In recent years, the Ni–Co bimetallic catalysts have attracted more and more attention because of their outstanding catalytic performances. In the Ni–Co bimetal catalyst, the addition of Co can tune the size of Ni and improve the gasification of coke by enhancing CO₂ chemisorption, which could reduce the coke yield and further increase the activity and stability of the catalyst (Movasati et al., 2019; Liu et al., in press). Previous reports also found that the Ni/Co atomic ratio is a key factor affecting the catalytic performance and only the appropriate Co/Ni ratio has a synergistic Ni–Co interaction, which improved the catalytic activity and stability of the catalyst (Xu et al., 2016a; Pang et al., 2018). Turap et al. (2020) investigated the effect of Co content on the performance of bimetallic Ni-Co/CeO₂ catalysts. Their results showed that the catalytic activity over the 0.8Co–Ni/CeO₂ catalyst was much higher than that over the Ni/CeO₂ reference catalyst toward CRM reaction. This was attributed to the strong adsorption of oxygen over the Ni–Co alloy and the redox property of CeO₂ support, which could directly break the carbon–oxygen bond and inhibit the occurrence of the RWGS reaction. Erdogan et al. (2018) compared the activities of Ni-, Co-, and Ni–Co-based catalysts supported on the SBA-15 toward CRM reaction. The 4Ni-1Co@SBA-15 catalyst performed the highest CO and H₂ selectivity among these catalysts, indicating that the incorporation of Co had a significant effect on the catalytic activity of the Ni catalyst. The catalytic activity of the 4Ni-1Co@SBA-15 bimetallic catalyst was better than those of the Ni and Co single metal catalysts because of the formation of Ni–Co alloy. Xu et al. (2016a) prepared a series of Co–Ni bimetallic catalyst-doped ordered mesoporous Al₂O₃ composites oxides. Due to the synergistic effect of Co–Ni, ordered mesoporous Co–Ni bimetallic catalysts exhibited higher catalytic activity and better coking resistance than the corresponding Ni and Co monometallic counterpart catalysts. The specific synergistic effect mechanism in the Co–Ni bimetallic catalyst was illustrated in Figure 15.

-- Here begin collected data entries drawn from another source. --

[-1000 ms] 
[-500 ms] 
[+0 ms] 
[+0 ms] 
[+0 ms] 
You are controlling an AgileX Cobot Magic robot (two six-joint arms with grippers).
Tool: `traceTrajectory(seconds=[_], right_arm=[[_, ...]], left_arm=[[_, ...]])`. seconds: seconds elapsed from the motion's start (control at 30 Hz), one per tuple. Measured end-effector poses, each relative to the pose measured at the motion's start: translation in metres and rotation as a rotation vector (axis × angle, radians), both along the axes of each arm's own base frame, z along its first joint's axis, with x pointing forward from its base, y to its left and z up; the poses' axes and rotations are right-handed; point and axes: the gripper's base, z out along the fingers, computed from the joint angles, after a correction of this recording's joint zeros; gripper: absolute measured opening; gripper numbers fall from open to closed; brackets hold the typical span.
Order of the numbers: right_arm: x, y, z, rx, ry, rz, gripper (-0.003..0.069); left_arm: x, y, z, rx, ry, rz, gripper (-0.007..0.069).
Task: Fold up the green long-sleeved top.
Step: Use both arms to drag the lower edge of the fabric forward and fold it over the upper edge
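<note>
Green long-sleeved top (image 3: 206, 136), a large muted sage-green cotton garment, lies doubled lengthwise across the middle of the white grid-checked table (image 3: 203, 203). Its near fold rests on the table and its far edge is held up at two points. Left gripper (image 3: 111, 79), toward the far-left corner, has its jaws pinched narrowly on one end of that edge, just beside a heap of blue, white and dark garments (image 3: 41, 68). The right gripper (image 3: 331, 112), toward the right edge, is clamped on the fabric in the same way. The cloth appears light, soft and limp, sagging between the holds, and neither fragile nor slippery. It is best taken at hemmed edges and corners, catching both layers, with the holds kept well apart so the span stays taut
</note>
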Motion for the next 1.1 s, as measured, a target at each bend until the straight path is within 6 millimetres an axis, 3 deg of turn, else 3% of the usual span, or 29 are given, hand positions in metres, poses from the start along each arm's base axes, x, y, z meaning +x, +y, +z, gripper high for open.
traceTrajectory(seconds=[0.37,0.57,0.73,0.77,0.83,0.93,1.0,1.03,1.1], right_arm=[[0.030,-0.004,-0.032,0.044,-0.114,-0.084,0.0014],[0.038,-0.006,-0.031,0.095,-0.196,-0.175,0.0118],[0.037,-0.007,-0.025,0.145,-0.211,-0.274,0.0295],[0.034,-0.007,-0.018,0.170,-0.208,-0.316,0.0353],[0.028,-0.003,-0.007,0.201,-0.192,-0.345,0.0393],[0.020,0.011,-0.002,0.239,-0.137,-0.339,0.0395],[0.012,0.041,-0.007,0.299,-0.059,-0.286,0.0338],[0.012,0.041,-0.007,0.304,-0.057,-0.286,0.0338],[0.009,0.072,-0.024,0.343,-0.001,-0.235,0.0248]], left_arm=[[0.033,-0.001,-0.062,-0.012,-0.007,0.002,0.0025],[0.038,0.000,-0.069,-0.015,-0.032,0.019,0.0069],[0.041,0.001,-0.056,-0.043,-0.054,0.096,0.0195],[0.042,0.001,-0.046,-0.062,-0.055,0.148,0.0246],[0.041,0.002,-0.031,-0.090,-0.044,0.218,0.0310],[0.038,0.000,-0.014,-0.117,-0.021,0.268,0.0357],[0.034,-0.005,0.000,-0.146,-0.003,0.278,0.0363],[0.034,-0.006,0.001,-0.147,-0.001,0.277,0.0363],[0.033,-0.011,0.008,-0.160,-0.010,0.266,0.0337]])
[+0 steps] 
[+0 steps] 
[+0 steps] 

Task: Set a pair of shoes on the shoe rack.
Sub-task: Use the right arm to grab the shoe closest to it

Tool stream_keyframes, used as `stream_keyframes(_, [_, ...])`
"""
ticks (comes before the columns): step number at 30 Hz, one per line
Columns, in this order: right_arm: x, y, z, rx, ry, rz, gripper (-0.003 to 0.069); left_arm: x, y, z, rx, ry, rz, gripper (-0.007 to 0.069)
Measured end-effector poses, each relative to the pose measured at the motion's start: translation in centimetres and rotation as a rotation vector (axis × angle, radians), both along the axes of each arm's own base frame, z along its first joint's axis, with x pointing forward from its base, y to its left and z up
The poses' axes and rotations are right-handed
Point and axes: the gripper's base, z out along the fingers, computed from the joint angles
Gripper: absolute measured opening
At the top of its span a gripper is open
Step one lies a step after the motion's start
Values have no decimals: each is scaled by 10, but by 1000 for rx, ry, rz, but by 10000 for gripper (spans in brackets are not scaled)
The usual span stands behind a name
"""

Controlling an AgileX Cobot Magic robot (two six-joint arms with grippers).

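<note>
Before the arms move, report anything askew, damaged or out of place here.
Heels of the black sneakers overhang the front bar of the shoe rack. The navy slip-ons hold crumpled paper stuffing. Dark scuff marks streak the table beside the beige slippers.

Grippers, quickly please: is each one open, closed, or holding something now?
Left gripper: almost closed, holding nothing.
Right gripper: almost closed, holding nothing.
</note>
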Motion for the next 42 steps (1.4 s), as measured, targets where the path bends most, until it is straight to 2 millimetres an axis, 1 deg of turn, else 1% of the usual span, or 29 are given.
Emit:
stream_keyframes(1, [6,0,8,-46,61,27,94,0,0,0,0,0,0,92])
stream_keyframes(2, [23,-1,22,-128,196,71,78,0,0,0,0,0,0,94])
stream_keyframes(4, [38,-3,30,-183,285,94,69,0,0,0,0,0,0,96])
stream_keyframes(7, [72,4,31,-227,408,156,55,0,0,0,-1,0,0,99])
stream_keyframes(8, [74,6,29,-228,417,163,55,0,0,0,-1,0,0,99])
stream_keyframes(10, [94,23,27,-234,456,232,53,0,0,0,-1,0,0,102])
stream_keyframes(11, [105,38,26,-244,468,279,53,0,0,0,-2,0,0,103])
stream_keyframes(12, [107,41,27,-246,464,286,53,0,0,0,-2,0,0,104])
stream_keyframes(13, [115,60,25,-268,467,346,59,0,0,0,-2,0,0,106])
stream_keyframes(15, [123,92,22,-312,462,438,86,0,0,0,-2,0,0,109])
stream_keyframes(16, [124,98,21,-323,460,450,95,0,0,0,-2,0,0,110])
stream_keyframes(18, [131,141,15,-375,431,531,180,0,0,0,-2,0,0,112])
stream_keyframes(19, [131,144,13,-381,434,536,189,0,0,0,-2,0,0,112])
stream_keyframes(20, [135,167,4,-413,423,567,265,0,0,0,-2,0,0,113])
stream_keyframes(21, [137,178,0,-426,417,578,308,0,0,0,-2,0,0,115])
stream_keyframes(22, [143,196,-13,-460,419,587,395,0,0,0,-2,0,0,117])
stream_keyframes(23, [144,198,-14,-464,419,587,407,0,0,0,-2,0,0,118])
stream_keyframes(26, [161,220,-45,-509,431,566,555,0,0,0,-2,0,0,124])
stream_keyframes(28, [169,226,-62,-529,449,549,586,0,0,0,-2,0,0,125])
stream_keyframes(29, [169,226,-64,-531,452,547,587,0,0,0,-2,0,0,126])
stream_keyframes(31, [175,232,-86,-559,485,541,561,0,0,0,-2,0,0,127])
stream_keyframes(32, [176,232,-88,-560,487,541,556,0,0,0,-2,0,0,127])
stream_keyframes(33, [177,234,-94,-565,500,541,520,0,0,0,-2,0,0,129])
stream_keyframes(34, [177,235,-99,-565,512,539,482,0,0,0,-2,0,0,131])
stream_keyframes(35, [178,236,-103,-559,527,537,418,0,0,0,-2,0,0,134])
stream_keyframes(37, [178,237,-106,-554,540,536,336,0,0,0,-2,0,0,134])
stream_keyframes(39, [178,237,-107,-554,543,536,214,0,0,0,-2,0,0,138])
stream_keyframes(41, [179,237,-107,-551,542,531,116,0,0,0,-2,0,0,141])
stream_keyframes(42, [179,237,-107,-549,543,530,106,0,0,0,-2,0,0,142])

It was reported that the Ni–Sn interaction is essential to the achievement of the good catalytic activity (Stroud et al., 2018). This is because Sn atom has an electronic structure similar to C atom. This will facilitate the interaction between the p orbital of Sn and the 3d electron of Ni and thereby slow down the formation of coke (Guharoy et al., 2018). In addition to this, Sn can also improve the dispersion of the metallic Ni and promote the oxidation of key reaction intermediates on the surface of the catalyst. Thereby, the formation of the final product will be facilitated (Bobadilla et al., 2016; Guharoy et al., 2018). Stroud et al. (2018) found that the addition of Sn could greatly promote the catalytic activities and stabilities over the investigated Ni-Sn/Al₂O₃ and Ni-Sn/CeO₂-Al₂O₃ catalysts toward CRM reaction. As a result, the process of the coke formation was slowed down because the Sn atom could occupy the neighboring C-shaped nucleus site on the Ni atom. However, an excessive amount of Sn would exert the adverse effect on the catalytic performance, owing to the coverage of the Ni active site, which limited the access of the gaseous reactants and thereby reduce the conversion of reactants.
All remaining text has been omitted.